§ TASK TO CARRY OUT
In the entries below, find the line with "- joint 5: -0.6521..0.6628" and the line with "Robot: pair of". Print those two and everything between them exactly, and nothing else.

§ DATA SECTION
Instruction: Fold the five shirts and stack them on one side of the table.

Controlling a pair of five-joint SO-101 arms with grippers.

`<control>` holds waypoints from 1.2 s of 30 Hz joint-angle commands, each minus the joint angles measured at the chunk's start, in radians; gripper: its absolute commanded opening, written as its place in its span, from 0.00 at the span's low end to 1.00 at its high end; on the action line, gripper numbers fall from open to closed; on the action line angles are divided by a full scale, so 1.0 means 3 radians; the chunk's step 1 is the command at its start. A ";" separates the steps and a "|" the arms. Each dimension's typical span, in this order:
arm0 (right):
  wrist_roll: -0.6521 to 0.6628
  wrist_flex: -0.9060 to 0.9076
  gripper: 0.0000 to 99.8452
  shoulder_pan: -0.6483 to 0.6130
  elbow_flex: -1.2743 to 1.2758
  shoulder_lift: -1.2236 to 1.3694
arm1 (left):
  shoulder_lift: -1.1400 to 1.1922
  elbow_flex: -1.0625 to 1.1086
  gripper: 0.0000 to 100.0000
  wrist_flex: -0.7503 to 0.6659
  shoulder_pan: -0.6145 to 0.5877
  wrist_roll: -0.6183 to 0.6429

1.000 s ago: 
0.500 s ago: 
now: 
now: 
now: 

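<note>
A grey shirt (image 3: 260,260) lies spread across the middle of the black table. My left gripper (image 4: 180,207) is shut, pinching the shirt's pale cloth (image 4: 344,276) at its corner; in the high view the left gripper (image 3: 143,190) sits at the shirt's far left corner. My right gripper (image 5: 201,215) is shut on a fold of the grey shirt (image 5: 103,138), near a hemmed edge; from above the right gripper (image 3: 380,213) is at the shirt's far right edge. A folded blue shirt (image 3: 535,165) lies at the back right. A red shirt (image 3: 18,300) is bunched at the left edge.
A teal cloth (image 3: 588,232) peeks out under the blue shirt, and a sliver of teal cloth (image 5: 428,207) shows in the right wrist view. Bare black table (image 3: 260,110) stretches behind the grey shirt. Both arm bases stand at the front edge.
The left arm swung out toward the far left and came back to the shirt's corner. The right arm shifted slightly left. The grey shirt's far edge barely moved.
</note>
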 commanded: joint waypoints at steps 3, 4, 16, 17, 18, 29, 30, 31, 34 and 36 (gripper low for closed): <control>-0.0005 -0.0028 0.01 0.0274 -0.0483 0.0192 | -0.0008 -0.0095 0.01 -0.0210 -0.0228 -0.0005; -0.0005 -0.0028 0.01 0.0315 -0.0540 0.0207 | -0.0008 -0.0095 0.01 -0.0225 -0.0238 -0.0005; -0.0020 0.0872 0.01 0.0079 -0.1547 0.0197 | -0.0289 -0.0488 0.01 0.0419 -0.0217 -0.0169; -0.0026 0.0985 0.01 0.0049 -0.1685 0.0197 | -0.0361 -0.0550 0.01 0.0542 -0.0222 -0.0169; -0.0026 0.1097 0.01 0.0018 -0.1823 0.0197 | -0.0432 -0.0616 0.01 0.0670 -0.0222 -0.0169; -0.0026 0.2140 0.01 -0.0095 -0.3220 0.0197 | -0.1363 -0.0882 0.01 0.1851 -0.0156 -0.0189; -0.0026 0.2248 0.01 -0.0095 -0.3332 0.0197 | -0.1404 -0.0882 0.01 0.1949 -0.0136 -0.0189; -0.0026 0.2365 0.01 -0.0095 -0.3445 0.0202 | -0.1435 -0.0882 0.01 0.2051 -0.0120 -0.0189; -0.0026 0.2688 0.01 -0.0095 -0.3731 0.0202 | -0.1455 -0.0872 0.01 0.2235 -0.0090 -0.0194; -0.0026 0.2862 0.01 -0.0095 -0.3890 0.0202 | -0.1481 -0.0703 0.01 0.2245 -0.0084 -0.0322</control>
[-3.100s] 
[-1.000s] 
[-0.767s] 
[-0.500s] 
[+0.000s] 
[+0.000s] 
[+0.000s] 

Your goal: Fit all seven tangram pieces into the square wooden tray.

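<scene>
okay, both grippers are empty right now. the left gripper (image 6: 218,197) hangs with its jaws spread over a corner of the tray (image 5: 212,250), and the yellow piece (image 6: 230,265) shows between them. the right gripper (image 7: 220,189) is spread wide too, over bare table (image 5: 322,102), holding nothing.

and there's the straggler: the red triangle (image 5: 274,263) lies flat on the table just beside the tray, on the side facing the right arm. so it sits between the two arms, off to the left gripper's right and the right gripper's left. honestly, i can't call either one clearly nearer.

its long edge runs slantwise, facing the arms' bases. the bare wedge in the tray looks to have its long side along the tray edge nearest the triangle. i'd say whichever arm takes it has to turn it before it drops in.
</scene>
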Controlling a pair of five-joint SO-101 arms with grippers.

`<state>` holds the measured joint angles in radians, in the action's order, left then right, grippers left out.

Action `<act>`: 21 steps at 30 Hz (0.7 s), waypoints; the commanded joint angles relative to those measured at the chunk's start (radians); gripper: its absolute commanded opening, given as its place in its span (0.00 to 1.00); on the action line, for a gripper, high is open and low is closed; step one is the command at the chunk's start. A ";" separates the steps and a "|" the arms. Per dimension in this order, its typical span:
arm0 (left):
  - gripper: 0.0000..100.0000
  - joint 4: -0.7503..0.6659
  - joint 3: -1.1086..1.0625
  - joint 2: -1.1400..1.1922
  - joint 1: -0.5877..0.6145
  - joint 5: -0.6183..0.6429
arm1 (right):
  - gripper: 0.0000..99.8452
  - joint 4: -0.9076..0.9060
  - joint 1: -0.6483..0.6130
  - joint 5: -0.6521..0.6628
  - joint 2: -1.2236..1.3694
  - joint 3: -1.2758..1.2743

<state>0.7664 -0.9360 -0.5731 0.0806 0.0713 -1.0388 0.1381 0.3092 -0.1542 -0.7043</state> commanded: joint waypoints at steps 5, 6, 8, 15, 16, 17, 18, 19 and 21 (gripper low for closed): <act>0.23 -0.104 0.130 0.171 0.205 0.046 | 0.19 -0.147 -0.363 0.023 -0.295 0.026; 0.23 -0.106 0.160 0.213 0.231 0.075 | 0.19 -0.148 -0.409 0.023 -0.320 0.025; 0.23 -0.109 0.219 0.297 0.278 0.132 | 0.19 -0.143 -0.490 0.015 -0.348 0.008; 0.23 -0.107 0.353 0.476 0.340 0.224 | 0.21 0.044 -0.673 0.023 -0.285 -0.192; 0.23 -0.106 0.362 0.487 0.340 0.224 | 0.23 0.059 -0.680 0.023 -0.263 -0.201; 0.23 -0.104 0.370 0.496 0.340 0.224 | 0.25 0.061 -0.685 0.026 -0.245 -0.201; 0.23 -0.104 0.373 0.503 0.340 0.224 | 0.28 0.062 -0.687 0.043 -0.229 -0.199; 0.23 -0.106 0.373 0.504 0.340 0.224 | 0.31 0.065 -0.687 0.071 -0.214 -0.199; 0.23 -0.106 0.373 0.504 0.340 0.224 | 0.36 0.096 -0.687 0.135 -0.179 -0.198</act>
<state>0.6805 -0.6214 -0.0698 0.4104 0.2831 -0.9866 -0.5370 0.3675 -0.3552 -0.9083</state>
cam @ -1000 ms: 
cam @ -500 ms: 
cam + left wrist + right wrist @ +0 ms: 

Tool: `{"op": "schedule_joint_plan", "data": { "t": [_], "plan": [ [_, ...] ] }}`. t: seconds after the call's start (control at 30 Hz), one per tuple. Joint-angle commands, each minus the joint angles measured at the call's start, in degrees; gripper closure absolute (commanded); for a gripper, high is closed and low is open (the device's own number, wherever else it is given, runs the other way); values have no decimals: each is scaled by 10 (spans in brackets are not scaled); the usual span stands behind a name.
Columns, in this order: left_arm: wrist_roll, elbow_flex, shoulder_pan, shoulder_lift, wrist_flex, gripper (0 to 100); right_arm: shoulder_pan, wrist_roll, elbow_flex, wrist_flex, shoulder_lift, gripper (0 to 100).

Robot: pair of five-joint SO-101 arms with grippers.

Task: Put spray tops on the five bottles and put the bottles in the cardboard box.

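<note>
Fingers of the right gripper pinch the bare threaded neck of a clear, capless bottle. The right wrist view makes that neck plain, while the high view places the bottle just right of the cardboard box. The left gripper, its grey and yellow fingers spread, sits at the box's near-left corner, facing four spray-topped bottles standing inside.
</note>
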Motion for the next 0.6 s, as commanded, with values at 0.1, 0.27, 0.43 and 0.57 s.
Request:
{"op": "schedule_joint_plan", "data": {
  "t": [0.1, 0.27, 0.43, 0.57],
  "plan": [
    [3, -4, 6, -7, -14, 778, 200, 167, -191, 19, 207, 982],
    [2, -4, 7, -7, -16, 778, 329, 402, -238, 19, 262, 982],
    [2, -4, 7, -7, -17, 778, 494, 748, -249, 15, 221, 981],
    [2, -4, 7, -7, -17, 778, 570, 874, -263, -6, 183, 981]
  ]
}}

§ TASK RESPONSE
  - joint 5: -0.6521..0.6628
  - joint 2: -1.2236..1.3694
  - joint 3: -1.2758..1.2743

<state>0.7664 -0.9360 -0.5731 0.0806 0.0713 -1.0388 0.1381 0.3092 -0.1542 -0.7043</state> commanded: joint waypoints at steps 5, 6, 8, 15, 16, 17, 18, 19 and 21 (gripper low for closed): <act>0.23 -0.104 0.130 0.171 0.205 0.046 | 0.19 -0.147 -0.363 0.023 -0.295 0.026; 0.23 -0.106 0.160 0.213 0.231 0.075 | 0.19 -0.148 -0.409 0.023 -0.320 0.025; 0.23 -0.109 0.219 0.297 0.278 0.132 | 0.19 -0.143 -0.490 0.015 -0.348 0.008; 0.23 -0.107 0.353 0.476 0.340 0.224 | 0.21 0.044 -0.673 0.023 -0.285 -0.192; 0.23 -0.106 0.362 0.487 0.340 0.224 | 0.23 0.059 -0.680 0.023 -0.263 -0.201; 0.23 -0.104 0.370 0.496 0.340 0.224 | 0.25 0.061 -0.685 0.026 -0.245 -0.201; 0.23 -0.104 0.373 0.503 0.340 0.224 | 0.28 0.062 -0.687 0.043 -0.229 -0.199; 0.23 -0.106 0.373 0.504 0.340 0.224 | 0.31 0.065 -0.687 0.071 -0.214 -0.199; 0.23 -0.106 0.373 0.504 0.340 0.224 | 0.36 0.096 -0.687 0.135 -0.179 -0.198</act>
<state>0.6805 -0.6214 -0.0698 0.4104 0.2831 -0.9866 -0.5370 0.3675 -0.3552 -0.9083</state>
cam @ -1000 ms: 
cam @ -500 ms: 
cam + left wrist + right wrist @ +0 ms: 

Tool: `{"op": "schedule_joint_plan", "data": { "t": [_], "plan": [ [_, ...] ] }}`. t: seconds after the call's start (control at 30 Hz), one per tuple. Joint-angle commands, each minus the joint angles measured at the call's start, in degrees; gripper closure absolute (commanded); for a gripper, high is closed and low is open (the device's own number, wherever else it is given, runs the other way); values have no decimals: each is scaled by 10 (spans in brackets are not scaled); the usual span stands behind a name.
Columns, in this order: left_arm: wrist_roll, elbow_flex, shoulder_pan, shoulder_lift, wrist_flex, gripper (0 to 100); right_arm: shoulder_pan, wrist_roll, elbow_flex, wrist_flex, shoulder_lift, gripper (0 to 100).

Robot: pair of five-joint SO-101 arms with grippers.

That concludes the answer.